Word for word, set down the entries below.

Top of Data provided

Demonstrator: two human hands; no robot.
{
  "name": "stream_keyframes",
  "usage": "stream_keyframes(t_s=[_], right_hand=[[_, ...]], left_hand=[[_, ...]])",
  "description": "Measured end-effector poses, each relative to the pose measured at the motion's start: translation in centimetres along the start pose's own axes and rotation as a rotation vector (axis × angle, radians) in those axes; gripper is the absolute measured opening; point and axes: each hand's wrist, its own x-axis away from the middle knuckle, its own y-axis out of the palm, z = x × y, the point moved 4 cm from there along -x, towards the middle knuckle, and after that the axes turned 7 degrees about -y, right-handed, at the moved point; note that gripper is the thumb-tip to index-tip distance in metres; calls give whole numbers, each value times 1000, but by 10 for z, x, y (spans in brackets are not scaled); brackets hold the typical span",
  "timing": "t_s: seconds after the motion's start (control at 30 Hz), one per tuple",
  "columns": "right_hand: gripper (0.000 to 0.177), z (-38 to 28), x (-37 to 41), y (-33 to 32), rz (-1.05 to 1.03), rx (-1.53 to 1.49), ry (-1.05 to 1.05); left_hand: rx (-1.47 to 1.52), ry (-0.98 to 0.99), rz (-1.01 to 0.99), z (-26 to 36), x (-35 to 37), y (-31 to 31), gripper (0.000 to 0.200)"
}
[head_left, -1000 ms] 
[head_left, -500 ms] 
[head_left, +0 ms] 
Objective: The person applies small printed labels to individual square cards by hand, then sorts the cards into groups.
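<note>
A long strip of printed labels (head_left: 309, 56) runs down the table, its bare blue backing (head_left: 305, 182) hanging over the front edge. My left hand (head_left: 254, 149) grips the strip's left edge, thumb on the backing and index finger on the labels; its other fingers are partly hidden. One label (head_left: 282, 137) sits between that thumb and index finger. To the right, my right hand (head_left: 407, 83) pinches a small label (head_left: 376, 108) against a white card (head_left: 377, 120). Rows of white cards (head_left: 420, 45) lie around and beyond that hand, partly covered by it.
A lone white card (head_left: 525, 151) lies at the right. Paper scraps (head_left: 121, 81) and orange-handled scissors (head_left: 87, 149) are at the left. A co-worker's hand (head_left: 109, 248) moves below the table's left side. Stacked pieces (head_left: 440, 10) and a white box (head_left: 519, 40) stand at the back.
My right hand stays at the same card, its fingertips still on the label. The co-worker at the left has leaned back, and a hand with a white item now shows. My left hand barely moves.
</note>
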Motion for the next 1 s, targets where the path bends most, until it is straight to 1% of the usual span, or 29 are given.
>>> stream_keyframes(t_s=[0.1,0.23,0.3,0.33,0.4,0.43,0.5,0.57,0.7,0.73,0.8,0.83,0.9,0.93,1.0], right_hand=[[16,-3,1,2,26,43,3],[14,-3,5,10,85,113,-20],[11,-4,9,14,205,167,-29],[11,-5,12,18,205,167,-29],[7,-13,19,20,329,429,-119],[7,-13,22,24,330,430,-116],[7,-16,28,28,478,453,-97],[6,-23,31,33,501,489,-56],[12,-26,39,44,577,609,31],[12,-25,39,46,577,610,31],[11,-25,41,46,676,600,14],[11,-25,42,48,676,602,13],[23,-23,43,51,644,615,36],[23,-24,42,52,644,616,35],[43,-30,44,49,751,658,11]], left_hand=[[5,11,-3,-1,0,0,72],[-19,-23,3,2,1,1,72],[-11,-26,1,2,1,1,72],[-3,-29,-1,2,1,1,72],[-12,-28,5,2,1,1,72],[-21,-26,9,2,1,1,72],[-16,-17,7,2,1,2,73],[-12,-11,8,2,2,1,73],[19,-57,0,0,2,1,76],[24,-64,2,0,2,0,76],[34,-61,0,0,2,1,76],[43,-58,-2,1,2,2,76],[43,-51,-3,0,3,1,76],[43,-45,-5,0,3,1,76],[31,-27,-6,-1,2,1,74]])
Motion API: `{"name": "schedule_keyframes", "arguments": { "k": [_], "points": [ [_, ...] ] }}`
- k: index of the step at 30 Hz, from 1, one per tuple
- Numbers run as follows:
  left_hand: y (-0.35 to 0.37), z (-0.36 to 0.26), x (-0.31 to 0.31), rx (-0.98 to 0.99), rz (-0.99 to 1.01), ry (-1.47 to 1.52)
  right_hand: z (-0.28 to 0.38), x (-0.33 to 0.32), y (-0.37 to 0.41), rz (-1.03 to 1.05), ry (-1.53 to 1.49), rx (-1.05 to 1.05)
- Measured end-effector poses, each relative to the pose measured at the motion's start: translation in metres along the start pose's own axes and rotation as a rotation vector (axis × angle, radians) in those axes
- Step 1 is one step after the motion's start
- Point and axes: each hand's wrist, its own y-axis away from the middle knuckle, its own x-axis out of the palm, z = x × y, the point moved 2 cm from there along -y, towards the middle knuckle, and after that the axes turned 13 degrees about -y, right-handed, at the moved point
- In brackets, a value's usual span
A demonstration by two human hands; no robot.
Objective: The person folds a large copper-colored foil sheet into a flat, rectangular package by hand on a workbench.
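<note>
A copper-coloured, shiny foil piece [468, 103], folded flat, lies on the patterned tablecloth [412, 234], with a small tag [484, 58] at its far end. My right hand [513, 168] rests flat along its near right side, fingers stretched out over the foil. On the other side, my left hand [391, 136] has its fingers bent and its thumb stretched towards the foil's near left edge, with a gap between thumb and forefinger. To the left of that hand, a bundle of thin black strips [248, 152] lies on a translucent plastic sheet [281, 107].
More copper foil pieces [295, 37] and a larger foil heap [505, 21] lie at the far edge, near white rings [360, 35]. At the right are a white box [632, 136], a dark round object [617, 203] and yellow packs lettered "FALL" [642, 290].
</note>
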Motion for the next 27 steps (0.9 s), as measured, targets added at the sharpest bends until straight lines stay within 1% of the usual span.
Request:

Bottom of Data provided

» Solution for this problem:
Demonstrator: two human hands; no robot.
{
  "name": "stream_keyframes",
  "usage": "stream_keyframes(t_s=[_], right_hand=[[_, ...]], left_hand=[[_, ...]])",
  "description": "Measured end-effector poses, each relative to the pose measured at the motion's start: translation in centimetres along the start pose's own axes and rotation as a rotation vector (axis × angle, radians) in those axes; gripper is the absolute measured opening; point and axes: each hand's wrist, its own x-axis away from the middle knuckle, its own y-axis out of the palm, z = x × y, the point moved 4 cm from there along -x, towards the middle knuckle, and after that the axes turned 7 degrees about -y, right-handed, at the moved point; note that gripper is the thumb-tip to index-tip distance in metres; calls give whole numbers, each value times 1000, but by 10 for z, x, y (spans in brackets are not scaled); brackets hold the typical span",
  "timing": "t_s: seconds after the motion's start (control at 30 Hz), one per tuple",
  "columns": "right_hand: gripper (0.000 to 0.177), z (-38 to 28), x (-37 to 41), y (-33 to 32), rz (-1.05 to 1.03), rx (-1.53 to 1.49), ry (-1.05 to 1.05); left_hand: rx (-1.47 to 1.52), ry (-0.98 to 0.99), rz (-1.01 to 0.99), z (-26 to 36), x (-35 to 37), y (-31 to 31), gripper (0.000 to 0.200)"
}
[head_left, -1000 ms] 
[head_left, -500 ms] 
[head_left, +0 ms] 
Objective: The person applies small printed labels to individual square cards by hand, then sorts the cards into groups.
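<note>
A long strip of printed labels (head_left: 309, 56) runs down the table, its bare blue backing (head_left: 305, 182) hanging over the front edge. My left hand (head_left: 254, 149) grips the strip's left edge, thumb on the backing and index finger on the labels; its other fingers are partly hidden. One label (head_left: 282, 137) sits between that thumb and index finger. To the right, my right hand (head_left: 407, 83) pinches a small label (head_left: 376, 108) against a white card (head_left: 377, 120). Rows of white cards (head_left: 420, 45) lie around and beyond that hand, partly covered by it.
A lone white card (head_left: 525, 151) lies at the right. Paper scraps (head_left: 121, 81) and orange-handled scissors (head_left: 87, 149) are at the left. A co-worker's hand (head_left: 109, 248) moves below the table's left side. Stacked pieces (head_left: 440, 10) and a white box (head_left: 519, 40) stand at the back.
My right hand stays at the same card, its fingertips still on the label. The co-worker at the left has leaned back, and a hand with a white item now shows. My left hand barely moves.
</note>
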Motion for the next 1 s, targets where the path bends most, until it is straight to 1% of the usual span, or 29 are given.
>>> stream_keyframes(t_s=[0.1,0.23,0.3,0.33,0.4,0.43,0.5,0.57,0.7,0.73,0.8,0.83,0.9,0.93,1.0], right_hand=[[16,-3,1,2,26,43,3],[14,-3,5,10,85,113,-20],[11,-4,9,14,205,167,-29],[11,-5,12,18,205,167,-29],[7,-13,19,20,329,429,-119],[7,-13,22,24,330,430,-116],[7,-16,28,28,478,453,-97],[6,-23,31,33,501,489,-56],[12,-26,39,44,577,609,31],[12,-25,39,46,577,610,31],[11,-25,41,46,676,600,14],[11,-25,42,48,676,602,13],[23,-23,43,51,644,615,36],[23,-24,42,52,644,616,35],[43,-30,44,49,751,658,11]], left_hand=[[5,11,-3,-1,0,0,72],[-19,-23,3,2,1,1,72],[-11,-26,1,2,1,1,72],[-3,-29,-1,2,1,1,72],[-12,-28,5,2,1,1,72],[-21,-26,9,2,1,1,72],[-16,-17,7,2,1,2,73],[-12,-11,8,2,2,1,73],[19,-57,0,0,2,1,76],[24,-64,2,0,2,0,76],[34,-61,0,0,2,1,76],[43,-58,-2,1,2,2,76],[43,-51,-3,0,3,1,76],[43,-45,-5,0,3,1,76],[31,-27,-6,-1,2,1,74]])
Motion API: `{"name": "schedule_keyframes", "arguments": { "k": [_], "points": [ [_, ...] ] }}`
- k: index of the step at 30 Hz, from 1, one per tuple
- Numbers run as follows:
  left_hand: y (-0.35 to 0.37), z (-0.36 to 0.26), x (-0.31 to 0.31), rx (-0.98 to 0.99), rz (-0.99 to 1.01), ry (-1.47 to 1.52)
  right_hand: z (-0.28 to 0.38), x (-0.33 to 0.32), y (-0.37 to 0.41), rz (-1.03 to 1.05), ry (-1.53 to 1.49), rx (-1.05 to 1.05)
- Measured end-effector poses, each relative to the pose measured at the motion's start: translation in metres along the start pose's own axes and rotation as a rotation vector (axis × angle, radians) in those axes
- Step 1 is one step after the motion's start
- Point and axes: each hand's wrist, its own y-axis away from the middle knuckle, its own x-axis out of the palm, z = x × y, the point moved 2 cm from there along -y, towards the middle knuckle, and after that the axes turned 13 degrees about -y, right-handed, at the moved point
- In brackets, a value's usual span
A demonstration by two human hands; no robot.
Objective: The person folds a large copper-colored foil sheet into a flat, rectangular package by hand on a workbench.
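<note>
A copper-coloured, shiny foil piece [468, 103], folded flat, lies on the patterned tablecloth [412, 234], with a small tag [484, 58] at its far end. My right hand [513, 168] rests flat along its near right side, fingers stretched out over the foil. On the other side, my left hand [391, 136] has its fingers bent and its thumb stretched towards the foil's near left edge, with a gap between thumb and forefinger. To the left of that hand, a bundle of thin black strips [248, 152] lies on a translucent plastic sheet [281, 107].
More copper foil pieces [295, 37] and a larger foil heap [505, 21] lie at the far edge, near white rings [360, 35]. At the right are a white box [632, 136], a dark round object [617, 203] and yellow packs lettered "FALL" [642, 290].
</note>
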Motion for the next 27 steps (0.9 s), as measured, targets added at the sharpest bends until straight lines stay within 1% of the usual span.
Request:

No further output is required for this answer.